In-Depth

The Rising Tide in the Data Warehouse vs. Data Mart Debate

Although an enterprise scope is still seen as the Holy Grail of data warehousing, departmental and even enterprise data marts are now countenanced as well.

Is building an enterprise data warehouse (EDW) the best path to business intelligence (BI)? It's a perennially vexing question that -- thanks to a couple of recent trends in BI and data warehousing (DW) -- has taken on new life.

The value of the full-fledged EDW seems unassailable. Over the last half-decade, however, some of the biggest EDW champions have moderated their stances, such that they now both countenance the existence of alternatives and, under certain very special conditions, are even willing to admit they're useful. The result is that although the EDW is still seen as the Holy Grail of data warehousing, departmental (and even enterprise) data marts are now countenanced as well.

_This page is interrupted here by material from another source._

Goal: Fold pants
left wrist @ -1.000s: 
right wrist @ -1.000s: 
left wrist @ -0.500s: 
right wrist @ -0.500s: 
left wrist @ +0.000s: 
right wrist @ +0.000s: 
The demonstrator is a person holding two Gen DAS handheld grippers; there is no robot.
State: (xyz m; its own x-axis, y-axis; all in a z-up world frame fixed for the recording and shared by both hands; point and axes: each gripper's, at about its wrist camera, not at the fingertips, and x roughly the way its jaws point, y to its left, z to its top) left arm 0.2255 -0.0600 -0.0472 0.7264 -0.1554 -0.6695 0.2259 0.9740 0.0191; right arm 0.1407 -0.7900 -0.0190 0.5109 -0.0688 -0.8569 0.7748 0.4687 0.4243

Active EDW giant Teradata Inc. is the foremost case in point, but other players -- including relative newcomer Hewlett-Packard Co. (HP), which is in the high-end DW segment (by its acquisition of Knightsbridge Solutions) and markets Neoview, a DW appliance-like offering -- are staking out similar ground. (In addition to Neoview, HP also partners with both Microsoft Corp. and Oracle Corp. to market appliances in the 1 to 32 TB range.)

It's a fine line. Teradata, for example, last year moderated its decades-long stance, effectively conceding that -- under certain conditions -- data mart deployments aren't just inevitable but viable, too (see http://www.tdwi.org/News/display.aspx?id=8968).

Teradata wasn't just paying lip service to a trend. In 2008, it introduced a data mart appliance of its own even as it refined its Active EDW messaging to accommodate data mart deployments. Officials have worked to both ground the validity of a hybrid data mart and EDW coexistence model and champion the desirability of Teradata's Active EDW vision. In this respect, representatives argue, although data mart deployments may be inevitable (because business units will try to go around IT when they feel their needs or wants are given short-shrift), this doesn't mean that they must remain data marts.

"There are these splintered [groups inside of] organizations that will build a particular data mart … because it's their data … [so] they want to control it, or maybe for political reasons. Even for customers [who] are executing an enterprise data warehouse, there are data marts being built," acknowledged Randy Lea, vice president of product and services marketing with Teradata, in an interview last month. In the same discussion, however, he was also careful to stress that (per Teradata's vision) data marts must at some point be brought into an overarching Active EDW.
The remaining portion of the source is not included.